工事日を前倒しする段取りを先(ま)づなさむ癌の告知を受けて 久留米市 荒木由紀子

そういうこともある。前向きに考えたい。

四十段の階昇りゆく男らの表情はみな敵をもつ顔 秦野市 星光輝

かつては、仕事をしていると外に七人の敵などと言った。

開きつぐシャッター街の漬物屋実力なのか意地張れるのか 守口市 小杉なんぎん

読んでいる作者も不思議がってはいるが、見守りたい気持ちもあるのだろう。

この夏は減塩運動聞かずしてむしろ摂ること勧められをり さいたま市 長谷川文彦

私も初めて塩飴なるものを買ってみた。皆がそうだったのか。

水害の墓所に来たりて泥かぶる墓石あらふ日盛りのなか 福知山市 内田松江

墓の掃除は例年のことだが、泥をかぶった墓を洗うとは、作者も思いもよらなかったに違いない。

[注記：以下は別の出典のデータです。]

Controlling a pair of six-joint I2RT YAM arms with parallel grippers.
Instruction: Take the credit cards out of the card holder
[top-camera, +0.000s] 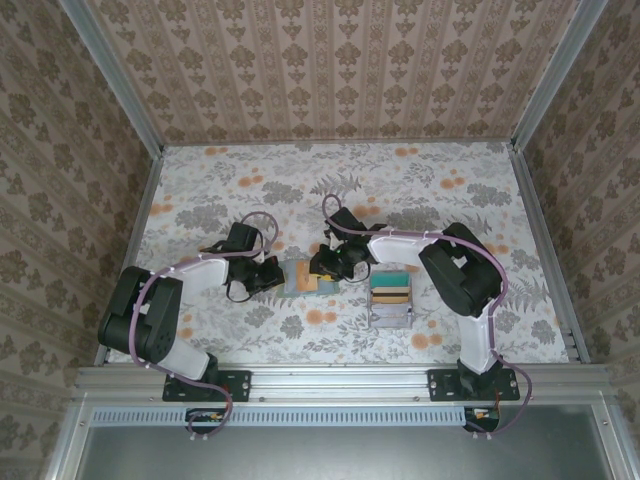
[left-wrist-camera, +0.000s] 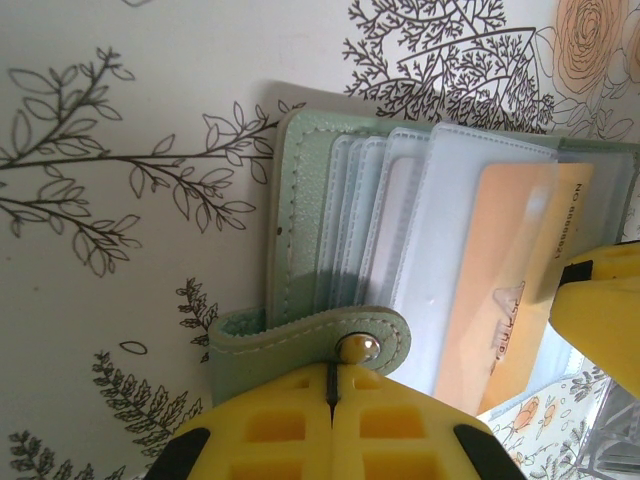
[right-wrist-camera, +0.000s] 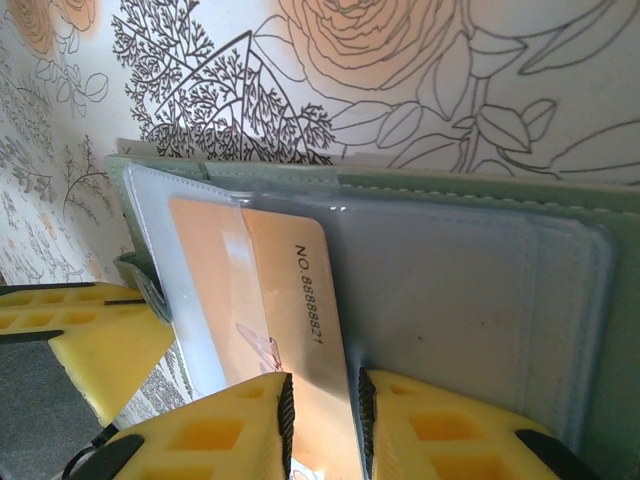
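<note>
- The card holder (left-wrist-camera: 300, 230), pale grey-green with stitched edges and clear plastic sleeves, is lying open on the floral bench (top-camera: 450, 200) between both tools.
- The left tool (left-wrist-camera: 330, 400) is pinching its snap strap (left-wrist-camera: 300, 345), jaws pressed together.
- The right tool (right-wrist-camera: 322, 415) is gripping an orange card (right-wrist-camera: 300, 330), which is sticking out of a sleeve.

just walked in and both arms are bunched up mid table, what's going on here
Both arms are working on the card holder, which lies open on the table. The left gripper is shut at its snap strap, holding it down. The right gripper has its fingers on either side of an orange card sticking partway out of a clear sleeve; whether they pinch it is unclear. A grey tray sits to the right.
</note>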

猛暑日の生駒の谷の子どもらはあそび研究所にこまを回せり 生駒市 宮田修

固有名詞なのだろうからカギかっこがあってもいいのではないだろうか。

戦争の思い引きずる真夏日が連日つづき平成終わる 春日部市 丸山光

作者は高齢の方なのだろう。以前なら、夏はもっと戦争関連の特別番組や新聞にも特集記事があったような気がする。今以上に夏は戦争の色が濃かったように思う。それだけ時間がたったのだろう。年号が変わればさらにそれも変わるかもしれないという作者の懸念もあるかもしれない。

まとめ

朝日歌壇の方を毎週書いていますが、毎日の方は緩い雰囲気の作も多く、あまり細かく考えずに書いています。どちらも楽しませていただいています。ありがとうございます。